The US Supreme Court just unanimously ruled that plaintiffs alleging workplace discrimination under Title VII are not required to meet a heightened evidentiary standard just because they have “majority-group” status. Today’s landmark decision in Ames v. Ohio Department of Youth Services eliminates the additional requirements previously imposed by several federal appellate courts that made it harder for majority-group plaintiffs, such as heterosexual or White workers, to prove discrimination. This significant decision, which does away with extra steps for so-called “reverse” discrimination claims, will most likely result in an increase in workplace bias claims in many parts of the country. What are the five ways that things will change in this new era of discrimination litigation?

Allegations in a Nutshell

  • Marlean Ames, a heterosexual woman, was employed for roughly 15 years by the Ohio Department of Youth Services (DYS), the state’s juvenile corrections system.
  • In 2019, Ames applied for a promotion, but DYS instead hired a gay woman for the role.
  • DYS also demoted her and reduced her wages by nearly $20 per hour, replacing her with a gay man.
  • Both of these decisions were made by heterosexual individuals.
  • After filing a discrimination charge with the Equal Employment Opportunity Commission, Ames filed a Title VII lawsuit against the Ohio DYS, alleging discrimination based on sexual orientation.

What Do You Need to Know About Title VII?

  • You probably already know that Title VII bars discrimination against workers because of race, color, religion, national origin, and sex.
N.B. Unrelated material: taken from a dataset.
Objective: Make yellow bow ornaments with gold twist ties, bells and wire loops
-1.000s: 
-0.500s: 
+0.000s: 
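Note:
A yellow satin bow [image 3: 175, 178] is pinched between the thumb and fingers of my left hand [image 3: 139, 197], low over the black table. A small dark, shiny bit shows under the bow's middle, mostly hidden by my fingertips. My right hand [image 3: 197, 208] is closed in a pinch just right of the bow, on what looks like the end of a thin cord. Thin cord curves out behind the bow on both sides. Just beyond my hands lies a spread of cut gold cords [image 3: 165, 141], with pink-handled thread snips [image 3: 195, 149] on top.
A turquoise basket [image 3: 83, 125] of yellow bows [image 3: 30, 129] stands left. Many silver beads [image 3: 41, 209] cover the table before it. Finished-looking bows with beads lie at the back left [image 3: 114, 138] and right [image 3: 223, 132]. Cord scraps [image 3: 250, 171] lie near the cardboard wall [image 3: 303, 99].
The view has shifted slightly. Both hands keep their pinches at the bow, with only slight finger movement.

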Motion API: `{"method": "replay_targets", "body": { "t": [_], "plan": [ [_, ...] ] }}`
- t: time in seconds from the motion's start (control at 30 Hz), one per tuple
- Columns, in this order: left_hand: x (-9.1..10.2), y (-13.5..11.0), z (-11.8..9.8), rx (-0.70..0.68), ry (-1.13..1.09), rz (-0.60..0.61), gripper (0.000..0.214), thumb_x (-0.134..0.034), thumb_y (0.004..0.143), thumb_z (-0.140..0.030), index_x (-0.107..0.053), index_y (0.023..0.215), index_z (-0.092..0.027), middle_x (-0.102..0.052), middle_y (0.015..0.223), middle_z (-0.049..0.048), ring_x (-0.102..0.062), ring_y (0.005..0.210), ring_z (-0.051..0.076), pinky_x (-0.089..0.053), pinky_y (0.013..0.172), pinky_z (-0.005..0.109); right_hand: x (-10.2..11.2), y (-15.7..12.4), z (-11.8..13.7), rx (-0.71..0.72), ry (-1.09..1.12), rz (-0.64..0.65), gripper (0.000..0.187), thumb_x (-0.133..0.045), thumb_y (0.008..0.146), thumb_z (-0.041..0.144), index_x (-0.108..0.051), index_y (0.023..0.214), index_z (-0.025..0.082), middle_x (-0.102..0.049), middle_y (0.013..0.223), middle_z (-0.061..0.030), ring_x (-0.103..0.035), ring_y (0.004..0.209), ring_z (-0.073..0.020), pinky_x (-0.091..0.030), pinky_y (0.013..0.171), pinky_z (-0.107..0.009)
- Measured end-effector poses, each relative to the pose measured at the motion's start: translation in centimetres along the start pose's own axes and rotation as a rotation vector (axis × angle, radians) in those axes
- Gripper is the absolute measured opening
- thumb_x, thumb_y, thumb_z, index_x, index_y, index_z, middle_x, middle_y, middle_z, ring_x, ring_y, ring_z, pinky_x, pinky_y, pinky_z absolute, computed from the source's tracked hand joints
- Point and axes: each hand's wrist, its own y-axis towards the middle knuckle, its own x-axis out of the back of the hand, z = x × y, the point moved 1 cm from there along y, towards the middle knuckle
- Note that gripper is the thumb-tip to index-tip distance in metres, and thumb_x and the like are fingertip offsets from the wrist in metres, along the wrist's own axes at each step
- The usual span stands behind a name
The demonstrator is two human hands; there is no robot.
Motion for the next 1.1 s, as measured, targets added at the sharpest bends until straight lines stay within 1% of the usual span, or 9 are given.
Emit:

The Supreme Court’s 2020 decision in Bostock v. Clayton County held that “because of . . . sex” includes discrimination based on an individual’s sexual orientation or gender identity.
  • Typically, workers only need to show the following four steps to advance the ball in a Title VII claim: (1) they are a member of a protected class, (2) they were subject to an adverse employment decision, (3) they were qualified for the relevant position, and (4) their employer treated more favorably a similarly qualified person who was not a member of the same protected class.
  • But some federal appellate courts (the 6th, 7th, 8th, 10th, and D.C. Circuits) required majority-group plaintiffs – those advancing what some call “reverse” discrimination claims – to jump over an additional hurdle. In those circuits, such plaintiffs must also show “background circumstances to support the suspicion that the defendant is that unusual employer who discriminates against the majority.”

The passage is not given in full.